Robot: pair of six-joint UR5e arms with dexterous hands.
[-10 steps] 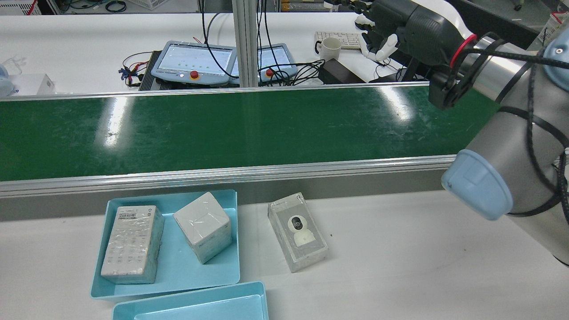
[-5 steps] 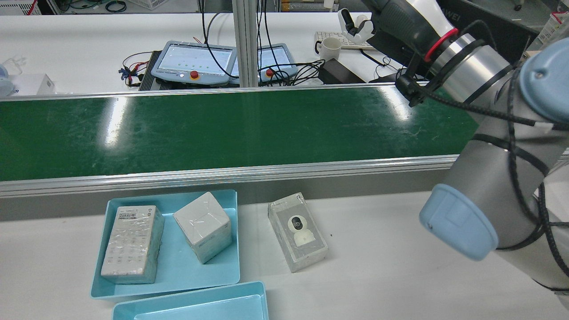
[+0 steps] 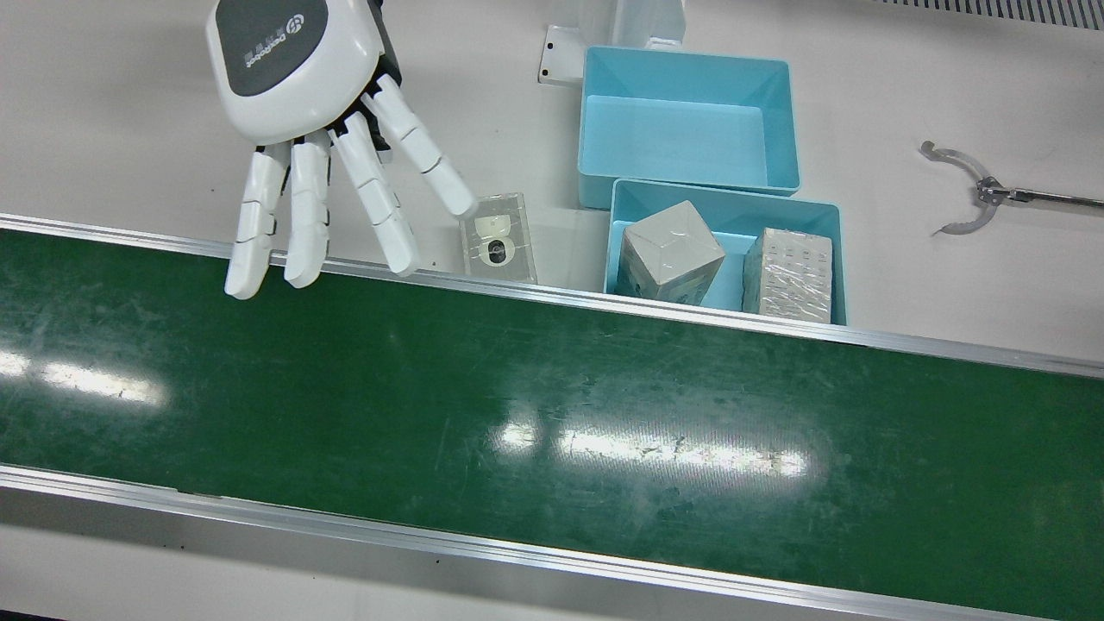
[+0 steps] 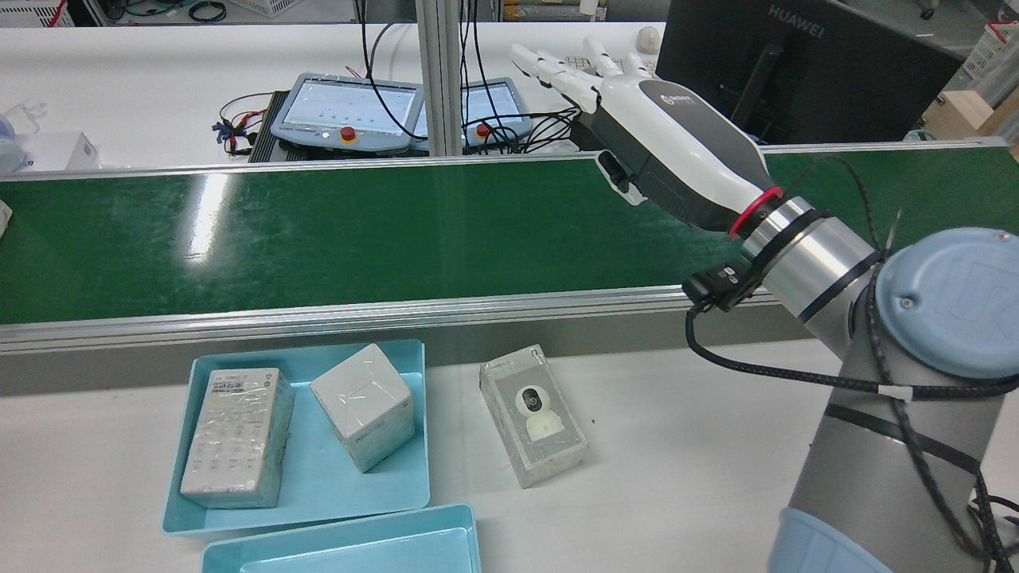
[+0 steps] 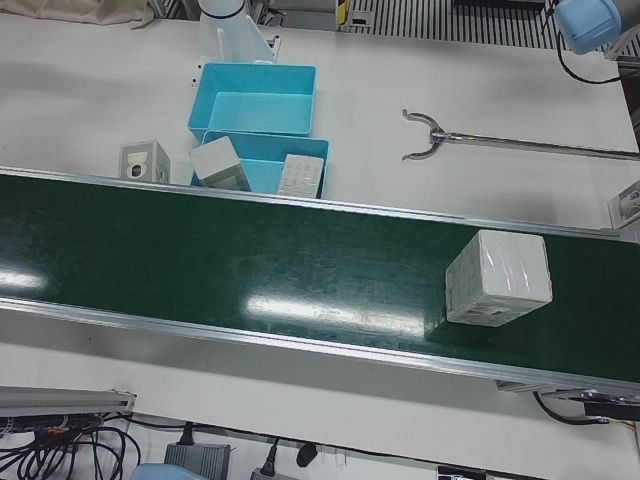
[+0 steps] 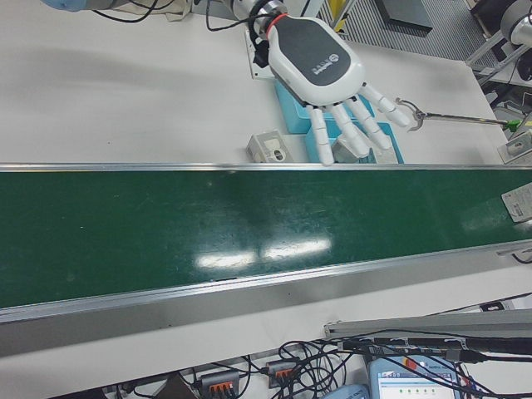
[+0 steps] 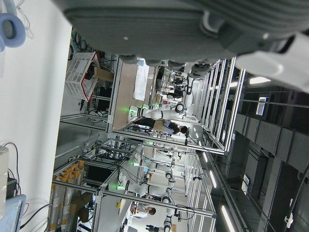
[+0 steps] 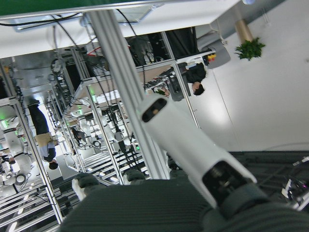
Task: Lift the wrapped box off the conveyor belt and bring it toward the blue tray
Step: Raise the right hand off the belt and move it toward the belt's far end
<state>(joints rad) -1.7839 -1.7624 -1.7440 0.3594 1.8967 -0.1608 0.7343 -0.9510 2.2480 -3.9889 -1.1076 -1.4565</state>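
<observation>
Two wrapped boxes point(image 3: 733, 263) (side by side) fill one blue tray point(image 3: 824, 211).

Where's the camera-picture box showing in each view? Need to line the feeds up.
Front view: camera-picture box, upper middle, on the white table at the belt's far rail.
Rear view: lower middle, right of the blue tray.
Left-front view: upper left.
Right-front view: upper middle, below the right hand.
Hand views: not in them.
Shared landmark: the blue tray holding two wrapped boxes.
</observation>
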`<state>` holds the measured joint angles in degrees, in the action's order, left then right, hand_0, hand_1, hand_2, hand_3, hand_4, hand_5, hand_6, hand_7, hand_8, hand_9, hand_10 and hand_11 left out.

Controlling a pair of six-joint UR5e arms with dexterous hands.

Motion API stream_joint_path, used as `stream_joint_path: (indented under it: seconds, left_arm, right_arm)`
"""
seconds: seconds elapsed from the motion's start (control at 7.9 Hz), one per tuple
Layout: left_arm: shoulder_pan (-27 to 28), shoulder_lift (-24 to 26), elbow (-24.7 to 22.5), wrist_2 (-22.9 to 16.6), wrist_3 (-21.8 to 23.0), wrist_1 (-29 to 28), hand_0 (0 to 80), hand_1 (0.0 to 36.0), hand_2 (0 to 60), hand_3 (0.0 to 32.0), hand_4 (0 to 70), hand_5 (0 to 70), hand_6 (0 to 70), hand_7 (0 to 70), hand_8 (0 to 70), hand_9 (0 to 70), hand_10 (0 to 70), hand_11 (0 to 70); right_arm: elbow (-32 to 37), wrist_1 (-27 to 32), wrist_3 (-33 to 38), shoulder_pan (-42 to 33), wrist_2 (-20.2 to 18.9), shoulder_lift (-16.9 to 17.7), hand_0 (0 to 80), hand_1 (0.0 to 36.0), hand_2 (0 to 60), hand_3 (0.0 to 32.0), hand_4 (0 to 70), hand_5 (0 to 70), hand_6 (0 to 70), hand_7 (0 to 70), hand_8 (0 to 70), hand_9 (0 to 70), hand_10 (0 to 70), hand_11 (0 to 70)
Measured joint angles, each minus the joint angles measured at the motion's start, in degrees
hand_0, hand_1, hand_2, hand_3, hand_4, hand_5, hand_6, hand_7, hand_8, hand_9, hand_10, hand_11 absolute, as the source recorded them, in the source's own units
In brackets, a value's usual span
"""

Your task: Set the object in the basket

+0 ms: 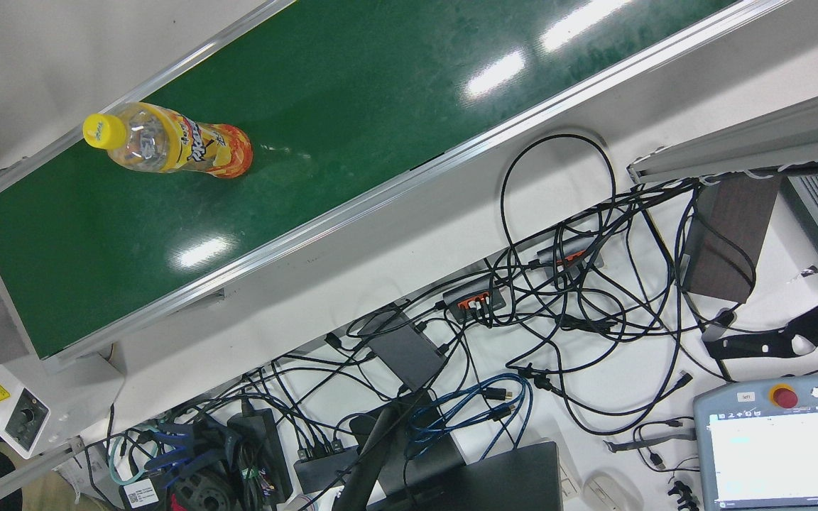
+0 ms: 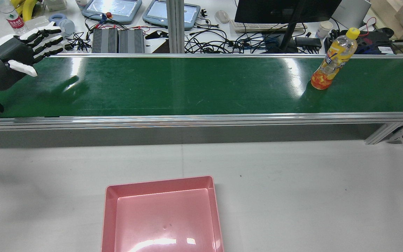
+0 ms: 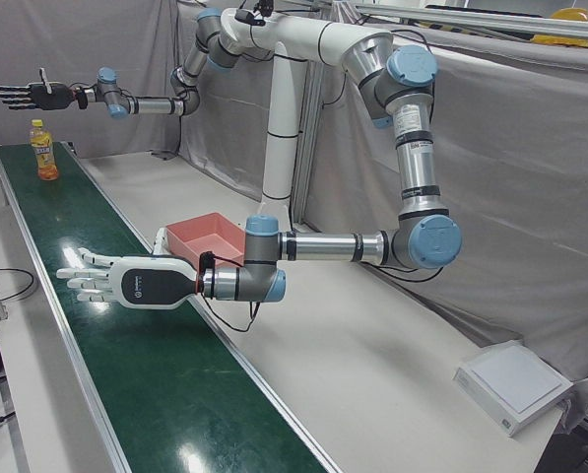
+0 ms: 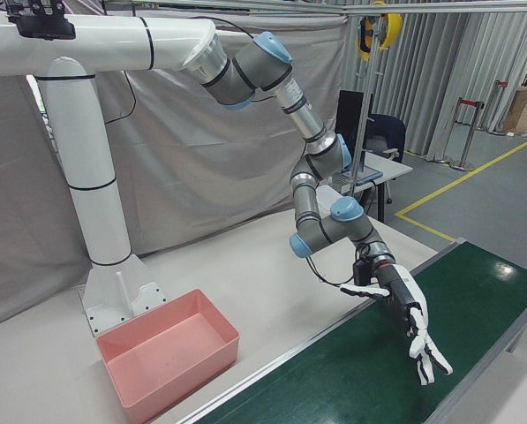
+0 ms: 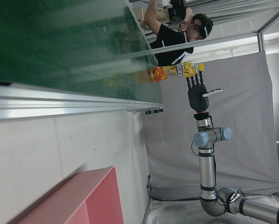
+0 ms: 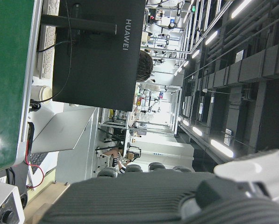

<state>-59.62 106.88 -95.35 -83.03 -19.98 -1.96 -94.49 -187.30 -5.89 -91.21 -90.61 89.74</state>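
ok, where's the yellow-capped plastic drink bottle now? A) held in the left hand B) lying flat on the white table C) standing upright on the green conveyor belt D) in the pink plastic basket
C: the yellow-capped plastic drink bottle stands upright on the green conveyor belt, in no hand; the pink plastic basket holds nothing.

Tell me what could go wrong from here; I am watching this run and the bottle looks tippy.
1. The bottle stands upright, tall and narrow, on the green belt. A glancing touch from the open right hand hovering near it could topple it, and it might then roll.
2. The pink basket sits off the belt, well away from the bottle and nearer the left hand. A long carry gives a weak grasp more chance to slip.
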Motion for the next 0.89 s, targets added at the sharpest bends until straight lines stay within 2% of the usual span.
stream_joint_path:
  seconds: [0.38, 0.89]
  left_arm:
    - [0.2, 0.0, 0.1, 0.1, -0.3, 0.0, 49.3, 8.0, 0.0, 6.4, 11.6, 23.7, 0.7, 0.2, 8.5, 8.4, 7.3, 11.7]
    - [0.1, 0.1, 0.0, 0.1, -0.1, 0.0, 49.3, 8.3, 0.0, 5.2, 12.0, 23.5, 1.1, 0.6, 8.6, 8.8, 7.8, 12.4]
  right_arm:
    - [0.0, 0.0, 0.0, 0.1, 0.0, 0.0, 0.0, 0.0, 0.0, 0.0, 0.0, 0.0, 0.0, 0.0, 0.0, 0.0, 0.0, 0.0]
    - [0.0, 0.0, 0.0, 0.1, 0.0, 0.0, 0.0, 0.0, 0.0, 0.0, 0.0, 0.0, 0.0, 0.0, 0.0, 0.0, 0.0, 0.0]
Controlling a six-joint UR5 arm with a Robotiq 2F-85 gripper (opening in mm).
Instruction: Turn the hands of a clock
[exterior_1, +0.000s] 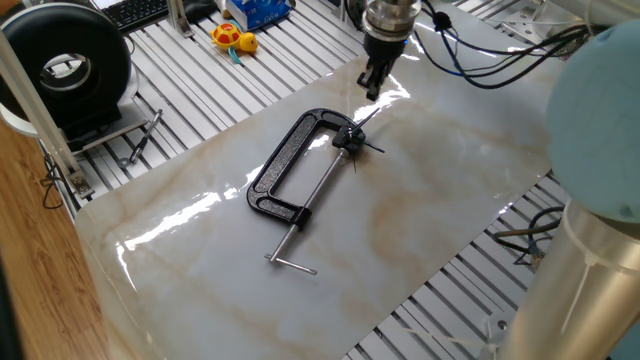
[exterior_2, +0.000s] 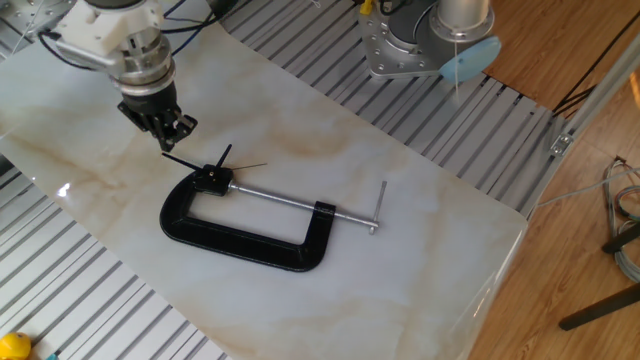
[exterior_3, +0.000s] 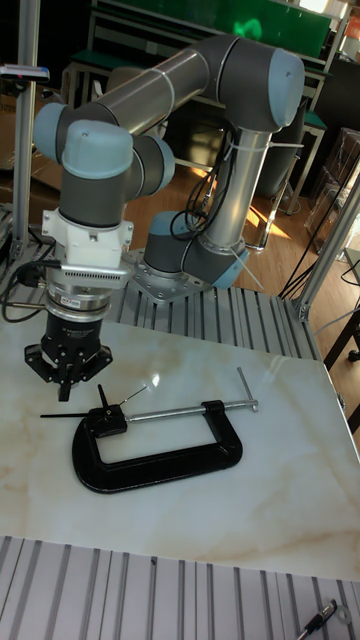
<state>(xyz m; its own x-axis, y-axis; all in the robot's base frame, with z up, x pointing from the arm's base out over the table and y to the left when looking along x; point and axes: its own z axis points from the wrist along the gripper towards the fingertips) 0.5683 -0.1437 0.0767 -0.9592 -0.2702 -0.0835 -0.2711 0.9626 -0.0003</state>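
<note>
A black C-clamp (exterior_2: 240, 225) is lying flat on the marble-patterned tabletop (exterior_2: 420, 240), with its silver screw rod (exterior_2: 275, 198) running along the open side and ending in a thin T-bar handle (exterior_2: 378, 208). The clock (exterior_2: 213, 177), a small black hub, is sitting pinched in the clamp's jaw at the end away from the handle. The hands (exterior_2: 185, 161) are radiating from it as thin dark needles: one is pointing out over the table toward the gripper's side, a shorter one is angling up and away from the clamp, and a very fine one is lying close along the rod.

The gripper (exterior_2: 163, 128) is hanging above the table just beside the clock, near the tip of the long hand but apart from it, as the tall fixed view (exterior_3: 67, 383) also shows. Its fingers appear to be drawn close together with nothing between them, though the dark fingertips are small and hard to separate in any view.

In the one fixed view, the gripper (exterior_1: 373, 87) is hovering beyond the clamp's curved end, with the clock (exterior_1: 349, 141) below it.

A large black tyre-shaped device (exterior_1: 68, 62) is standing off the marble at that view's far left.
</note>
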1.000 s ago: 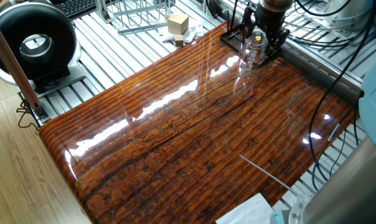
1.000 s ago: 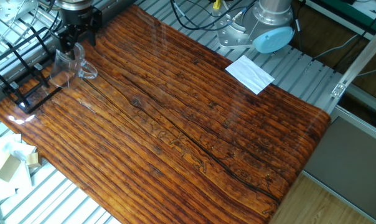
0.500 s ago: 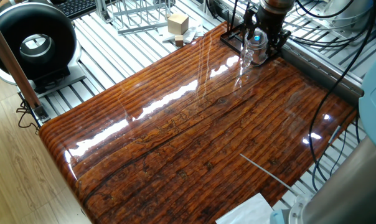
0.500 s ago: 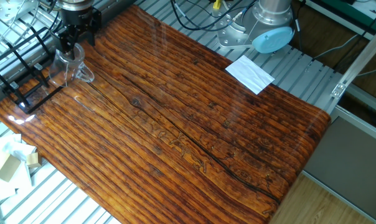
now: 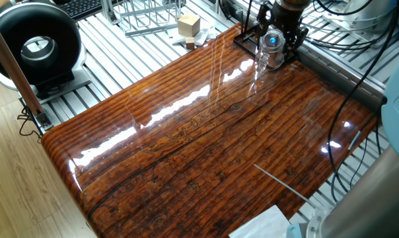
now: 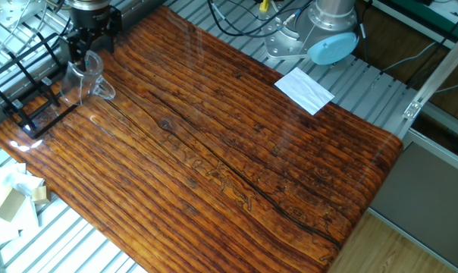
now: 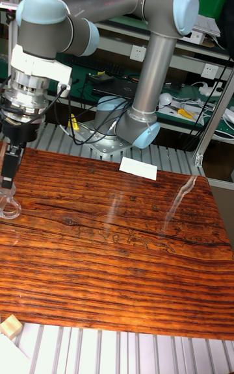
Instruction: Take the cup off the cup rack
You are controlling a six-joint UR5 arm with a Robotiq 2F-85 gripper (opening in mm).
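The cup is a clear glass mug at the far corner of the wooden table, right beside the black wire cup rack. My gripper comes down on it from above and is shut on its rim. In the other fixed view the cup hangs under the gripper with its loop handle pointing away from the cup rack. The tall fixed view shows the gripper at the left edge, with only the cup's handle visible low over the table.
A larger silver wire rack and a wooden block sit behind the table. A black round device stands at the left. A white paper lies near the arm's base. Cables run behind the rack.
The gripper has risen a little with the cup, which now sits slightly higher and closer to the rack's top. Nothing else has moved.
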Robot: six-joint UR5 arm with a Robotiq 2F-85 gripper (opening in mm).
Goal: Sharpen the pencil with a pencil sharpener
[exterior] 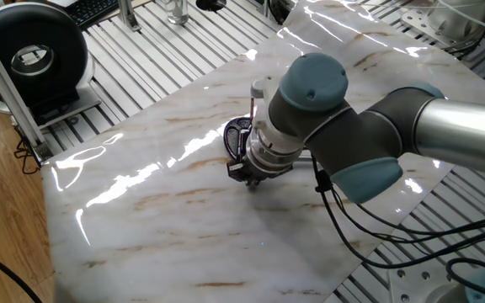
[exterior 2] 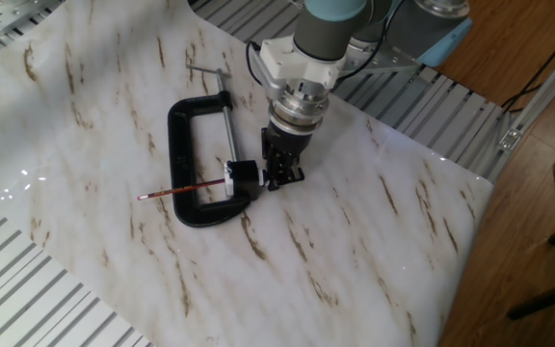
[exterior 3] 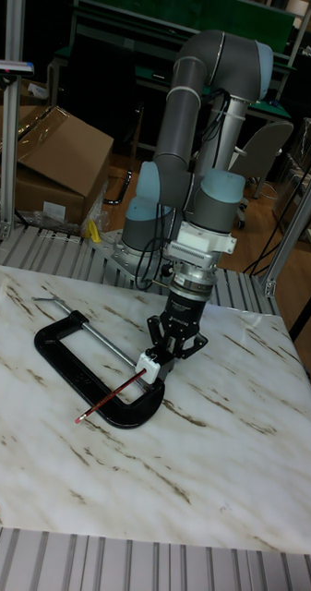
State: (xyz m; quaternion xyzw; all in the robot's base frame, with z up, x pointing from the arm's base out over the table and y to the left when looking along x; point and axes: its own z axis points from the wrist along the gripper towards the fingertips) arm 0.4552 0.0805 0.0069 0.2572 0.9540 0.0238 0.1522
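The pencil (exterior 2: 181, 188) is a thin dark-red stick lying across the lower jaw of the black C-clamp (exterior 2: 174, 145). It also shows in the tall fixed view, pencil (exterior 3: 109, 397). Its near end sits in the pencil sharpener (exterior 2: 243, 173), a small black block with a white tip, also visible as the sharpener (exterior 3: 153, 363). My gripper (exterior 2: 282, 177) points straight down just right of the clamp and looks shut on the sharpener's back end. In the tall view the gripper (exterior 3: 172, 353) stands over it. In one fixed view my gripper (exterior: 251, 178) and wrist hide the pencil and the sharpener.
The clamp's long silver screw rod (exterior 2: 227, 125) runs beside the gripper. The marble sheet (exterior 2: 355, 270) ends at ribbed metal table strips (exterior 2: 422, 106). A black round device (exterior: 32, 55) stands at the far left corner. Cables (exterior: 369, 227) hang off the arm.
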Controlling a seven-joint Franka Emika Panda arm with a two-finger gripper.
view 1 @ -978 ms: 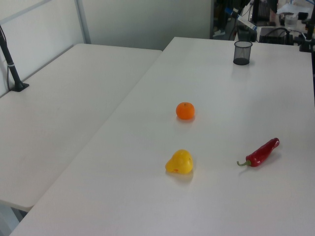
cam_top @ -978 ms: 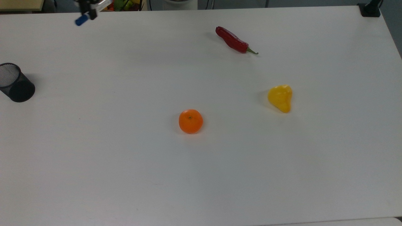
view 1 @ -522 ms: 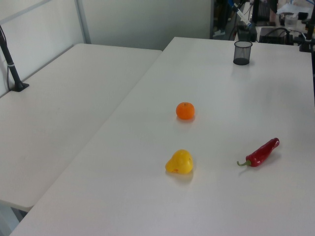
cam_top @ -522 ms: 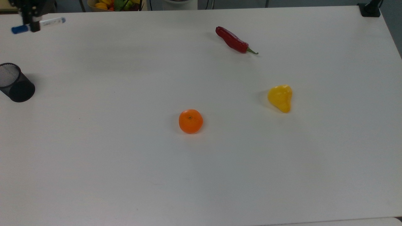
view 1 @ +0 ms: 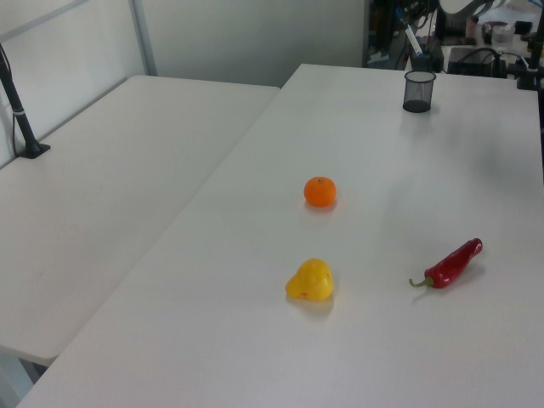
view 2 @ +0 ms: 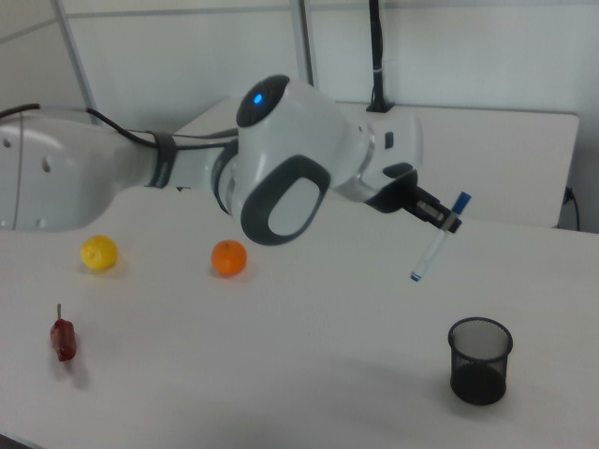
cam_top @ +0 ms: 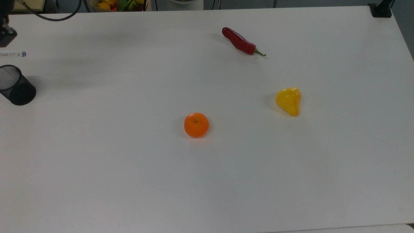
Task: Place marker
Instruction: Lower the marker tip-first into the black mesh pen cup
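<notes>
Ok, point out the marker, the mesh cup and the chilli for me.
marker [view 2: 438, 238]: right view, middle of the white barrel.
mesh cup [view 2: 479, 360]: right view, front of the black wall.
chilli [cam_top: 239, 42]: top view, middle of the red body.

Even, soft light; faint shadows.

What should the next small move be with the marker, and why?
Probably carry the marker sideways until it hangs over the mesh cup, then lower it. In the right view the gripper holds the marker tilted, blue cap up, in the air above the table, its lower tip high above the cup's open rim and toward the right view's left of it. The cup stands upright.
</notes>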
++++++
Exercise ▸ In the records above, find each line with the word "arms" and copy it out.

Solution to the problem ▸
Robot: pair of six-joint UR5e arms with dexterous hands.
Controlling a pair of six-joint UR5e arms with dexterous hands.

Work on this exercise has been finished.